Fractals in markets: How to spot them
According to Wikipedia: A fractal is a natural phenomenon or a mathematical set that exhibits a repeating pattern that displays at every scale. If the replication is exactly the same at every scale, it is called a self-similar pattern. An example of this is the Menger Sponge. Fractals can also be nearly the same at different levels. This latter pattern is illustrated in the magnifications of the Mandelbrot set. Fractals also include the idea of a detailed pattern that repeats itself. In layman’s terms, it’s like broccoli or the branches of a tree, where each and every smaller part looks similar to the organism as a whole.
I find that often when charting the markets these too can be subdivided into smaller patterns of themselves and are of similar appearance. Think of it as a sort of central tendency which repeats itself in larger format over longer time frames. Look at the examples of spot gold, starting with the chart using 4-hourly candles, going up to weekly and then monthly ones. I think you will agree that it tends to consolidate in triangle formations. Not necessarily symmetrical ones – a few right-angled ones are dotted around – which span very short to ultra-long periods. Worth also noting just how often these do not ‘work’; they suffer from false breaks and failure to meet targets. This also is worth remembering the next time you decide on a strategy.
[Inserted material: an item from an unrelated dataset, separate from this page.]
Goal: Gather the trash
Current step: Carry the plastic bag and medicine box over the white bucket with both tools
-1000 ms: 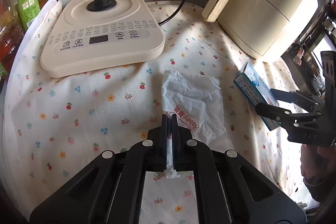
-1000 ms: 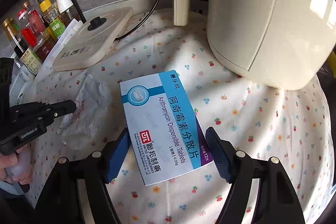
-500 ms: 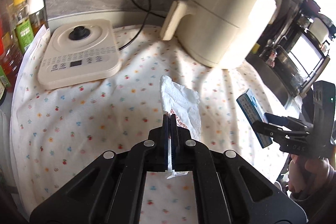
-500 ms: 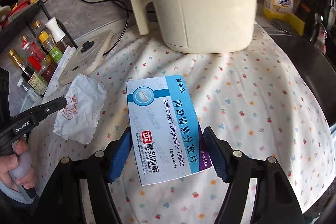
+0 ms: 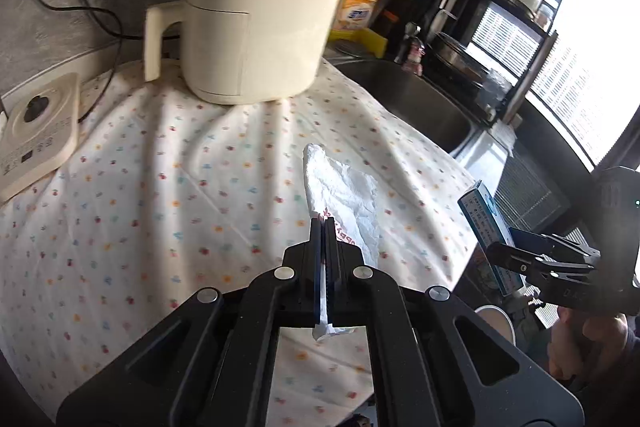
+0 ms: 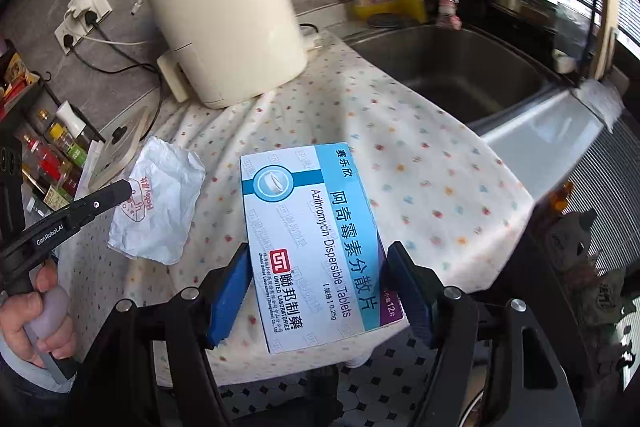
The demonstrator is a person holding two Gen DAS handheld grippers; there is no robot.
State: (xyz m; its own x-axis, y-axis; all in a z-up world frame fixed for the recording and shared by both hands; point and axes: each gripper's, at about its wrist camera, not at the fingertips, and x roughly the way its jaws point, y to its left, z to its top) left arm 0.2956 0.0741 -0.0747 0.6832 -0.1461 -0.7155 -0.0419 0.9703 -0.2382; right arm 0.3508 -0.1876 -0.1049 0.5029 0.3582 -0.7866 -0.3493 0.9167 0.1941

Now look at the charts of Malaysia’s main share index traded on the Kuala Lumpur stock exchange. The weekly chart shows how since Q4 2013 a slightly irregular head and shoulders top formed. The first break of the neckline saw prices plunge to meet the 100 per cent measured target at 1,675. The subsequent massive rally forms the right shoulder of a larger head and shoulders pattern that started in Q2 2013. This week saw a break below the bigger neckline and prices slumped to the 161 per cent measured target of the smaller pattern. Interesting to see how these are currently working in tandem with each other. Note that we formed a similar chart pattern in 2007/2008 (see the monthly chart) with long spikes down to the neckline.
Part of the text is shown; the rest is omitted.